Root canal therapy refers to the process by which a dentist treats the inner aspects of a tooth, specifically that area inside a tooth that is occupied by its "pulp tissue." Most people would probably refer to a tooth's pulp tissue as its "nerve." While a tooth's pulp tissue does contain nerve fibers it is also composed of arteries, veins, lymph vessels, and connective tissue.

Finally when I thought I was prepared, I book an appointment and end up on a dentist’s chair. As I was being prepared, I saw the nurse bringing up a syringe with the local anesthesia, to be stuck up inside my mouth. That was it! I knew I cannot handle this; I just stand up and make a run for it; the run for my life. I could see the expression on the face of the dentist as I run out of his clinic. Once I’m out, my ego strikes back at me as I realize how big a coward I have been and I return back. However, it took the dentist another half an hour before he could actually stick the needle inside. I was genuinely surprised as I did not feel any pain; I could feel the needle going inside but it did not hurt. He then starts his drilling but I was feeling the streaks of pain signaling that the anesthesia was not working; much because of my anxiety and I get another shot of the syringe. I was already feeling like I was in hell; the procedure was taking its toll on me. I kept reminding myself that I am a man and should keep up to it and bear the pain. It takes some time for the procedure to complete and I am happy that it went fine. I believe that I would have been the worst patient that this guy would have ever handled. Once, I’m back at my place, I feel the effects of the anesthesia; I could not feel the right side of my mouth; I pinch hard and had no feeling. Bloody hell, I took too much of the shots just because I was scared. While he was performing his art on me, I could feel my mouth and now I could not. I look up at the heavens and thank my gods that the procedure was not exactly as I had expected. However, I decide and promised myself that I was not getting under any instrument again.

However, I had to visit the dentist again, this time for a routine check-up, so that I could travel without any issues. And guess what, even after knowing that it's not that difficult a thing, I am scared again. But I know that this time I will be more comfortable.

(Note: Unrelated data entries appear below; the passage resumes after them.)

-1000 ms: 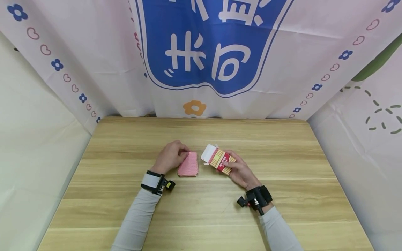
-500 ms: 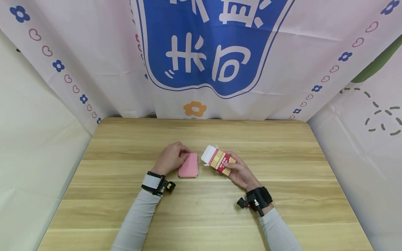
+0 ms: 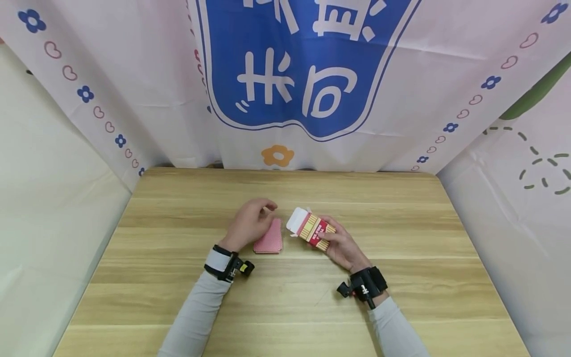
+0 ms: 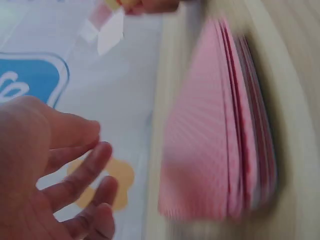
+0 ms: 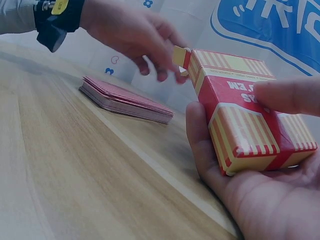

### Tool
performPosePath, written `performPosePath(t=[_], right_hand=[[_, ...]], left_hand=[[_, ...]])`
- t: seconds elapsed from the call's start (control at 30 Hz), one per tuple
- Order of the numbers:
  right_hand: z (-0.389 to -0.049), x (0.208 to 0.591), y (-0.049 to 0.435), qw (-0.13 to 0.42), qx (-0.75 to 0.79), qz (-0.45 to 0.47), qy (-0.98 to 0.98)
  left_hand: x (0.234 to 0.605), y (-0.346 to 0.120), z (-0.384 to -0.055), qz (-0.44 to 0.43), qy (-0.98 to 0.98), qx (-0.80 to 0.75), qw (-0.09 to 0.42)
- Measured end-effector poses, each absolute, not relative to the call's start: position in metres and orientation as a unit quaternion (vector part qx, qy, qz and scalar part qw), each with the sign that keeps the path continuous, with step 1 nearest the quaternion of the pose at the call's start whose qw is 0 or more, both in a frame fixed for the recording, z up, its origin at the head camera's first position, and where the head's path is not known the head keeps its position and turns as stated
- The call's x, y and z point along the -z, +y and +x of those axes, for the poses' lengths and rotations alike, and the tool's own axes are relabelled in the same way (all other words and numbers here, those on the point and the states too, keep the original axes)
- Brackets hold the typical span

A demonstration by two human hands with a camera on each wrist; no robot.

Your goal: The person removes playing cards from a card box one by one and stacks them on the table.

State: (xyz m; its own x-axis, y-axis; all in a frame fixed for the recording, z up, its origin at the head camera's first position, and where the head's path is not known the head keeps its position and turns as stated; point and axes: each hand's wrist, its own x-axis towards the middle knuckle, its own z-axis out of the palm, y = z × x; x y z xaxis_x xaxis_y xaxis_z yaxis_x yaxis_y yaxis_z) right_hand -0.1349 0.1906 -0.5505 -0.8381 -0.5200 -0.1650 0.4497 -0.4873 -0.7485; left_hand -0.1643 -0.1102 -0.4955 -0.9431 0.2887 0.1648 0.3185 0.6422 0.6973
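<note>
A deck of cards [image 3: 269, 239] with pink patterned backs lies on the table, its stack slightly uneven in the left wrist view [image 4: 205, 135]. Just above the deck hovers my left hand [image 3: 251, 224], fingers loosely bent and holding nothing; a gap shows between it and the cards in the right wrist view. My right hand [image 3: 342, 245] grips a red and yellow striped card box [image 5: 242, 107], thumb on its front and fingers beneath. The box's white flap [image 3: 296, 218] stands open, pointing left toward the deck. What is inside the box is hidden.
Both hands are over a wood-grain table [image 3: 285, 307]. Behind its far edge hangs a white curtain [image 3: 169, 114] with a blue emblem and flowers. Pale cloth walls [image 3: 49, 198] stand at the left and right sides.
My left hand has let go of the deck's upper left edge and lifted slightly to the right, its fingers spreading. The right hand and card box have stayed almost still.
</note>
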Motion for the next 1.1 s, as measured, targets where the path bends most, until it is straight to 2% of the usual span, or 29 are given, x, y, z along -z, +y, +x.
performPosePath(t=[0.2,0.53,0.9,1.1], right_hand=[[-0.135,0.551,0.190,0.281,0.861,-0.043,0.421],[-0.136,0.551,0.191,0.285,0.858,-0.045,0.425],[-0.136,0.551,0.191,0.286,0.858,-0.057,0.423],[-0.136,0.552,0.192,0.287,0.855,-0.077,0.424]], left_hand=[[0.495,-0.088,-0.157,-0.229,-0.858,0.457,0.047],[0.502,-0.075,-0.153,-0.253,-0.856,0.443,0.082],[0.501,-0.067,-0.148,-0.233,-0.883,0.408,0.007],[0.505,-0.061,-0.146,-0.215,-0.885,0.412,0.019]])
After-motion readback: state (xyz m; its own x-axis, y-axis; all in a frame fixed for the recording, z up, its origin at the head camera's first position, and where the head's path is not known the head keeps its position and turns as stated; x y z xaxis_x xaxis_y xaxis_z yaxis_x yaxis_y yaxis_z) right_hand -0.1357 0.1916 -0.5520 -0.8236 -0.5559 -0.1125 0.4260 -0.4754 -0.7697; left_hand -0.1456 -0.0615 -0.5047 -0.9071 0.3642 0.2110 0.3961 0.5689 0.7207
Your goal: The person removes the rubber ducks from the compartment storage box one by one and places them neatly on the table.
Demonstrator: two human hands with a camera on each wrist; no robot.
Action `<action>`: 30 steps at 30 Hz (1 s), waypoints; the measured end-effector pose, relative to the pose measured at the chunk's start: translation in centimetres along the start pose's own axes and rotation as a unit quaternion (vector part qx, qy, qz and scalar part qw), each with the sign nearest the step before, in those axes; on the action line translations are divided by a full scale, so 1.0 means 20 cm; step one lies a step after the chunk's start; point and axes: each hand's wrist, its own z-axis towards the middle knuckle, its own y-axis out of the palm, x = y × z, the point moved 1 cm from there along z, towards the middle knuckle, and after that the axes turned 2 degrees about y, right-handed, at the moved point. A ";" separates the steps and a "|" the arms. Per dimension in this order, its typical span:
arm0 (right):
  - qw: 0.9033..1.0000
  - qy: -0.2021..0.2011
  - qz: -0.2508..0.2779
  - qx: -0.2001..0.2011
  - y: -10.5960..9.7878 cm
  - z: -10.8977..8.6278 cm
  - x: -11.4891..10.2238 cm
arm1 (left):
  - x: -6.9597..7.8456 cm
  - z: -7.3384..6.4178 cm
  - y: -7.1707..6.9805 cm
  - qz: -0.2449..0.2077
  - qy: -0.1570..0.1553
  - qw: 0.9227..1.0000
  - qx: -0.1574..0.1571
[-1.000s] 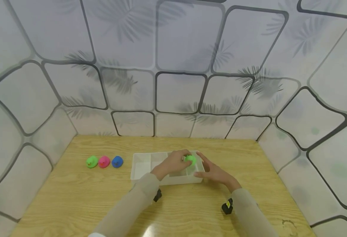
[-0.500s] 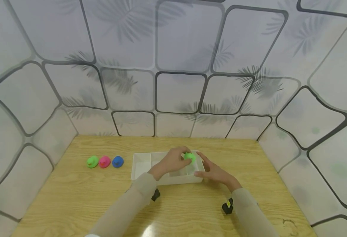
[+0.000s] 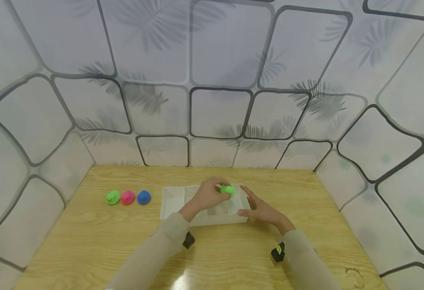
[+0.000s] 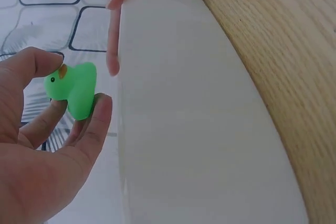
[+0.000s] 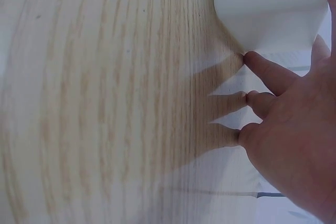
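Observation:
A green rubber duck (image 4: 81,88) is pinched between the thumb and fingers of my left hand (image 3: 209,195). In the head view the duck overlaps the right part of a white divided tray (image 3: 172,203); the left wrist view shows it above the level of the rim. My right hand (image 3: 264,209) holds the tray's right end, thumb at the near corner and index finger at the far corner. Its lower fingertips rest on the tabletop in the right wrist view. My left hand hides some of the tray's middle compartments.
Left of the tray, a green duck (image 3: 112,197), a pink duck (image 3: 127,197) and a blue duck (image 3: 144,197) sit in a row on the wooden table (image 3: 99,241). A patterned wall covering (image 3: 219,112) rises behind and along both sides.
My left hand has lifted the green rubber duck a little and shifted it slightly left over the tray. My right hand keeps its place at the tray's end.

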 end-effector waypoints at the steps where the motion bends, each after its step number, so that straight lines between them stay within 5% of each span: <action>1: 1.000 0.001 0.001 0.000 0.00 0.00 0.00 | 0.00 0.00 0.00 -0.011 -0.005 1.000 0.006; 8: 1.000 0.007 0.007 0.000 0.00 0.00 0.01 | 0.00 -0.03 -0.03 -0.067 -0.044 0.995 0.059; 14: 1.000 0.004 0.006 0.000 -0.01 0.00 0.01 | -0.02 -0.05 -0.06 -0.081 -0.056 0.992 0.074; 30: 1.000 -0.014 0.000 0.003 0.00 0.00 0.01 | -0.05 -0.11 -0.17 -0.077 -0.036 0.992 0.093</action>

At this point I would say that dental procedures are acutally not that scary as we percieve them to be. But it is the feeling of complete submission that gives the creeps. You feel helpless bound in the chair and that makes things horrific. But dentist are normal people as we are and if you are at a good one, he would make sure that you are most comfortable and would try to make any procedure as painless as possible.
  • They gently explain what the patient will soon feel, and for about how long.
  • They frequently ask the patient for permission to continue.
  • They give the patient the opportunity to stop the procedure at any time the patient feels uncomfortable. They give them a cue, like raise your left hand.
  • They make time for breaks as requested.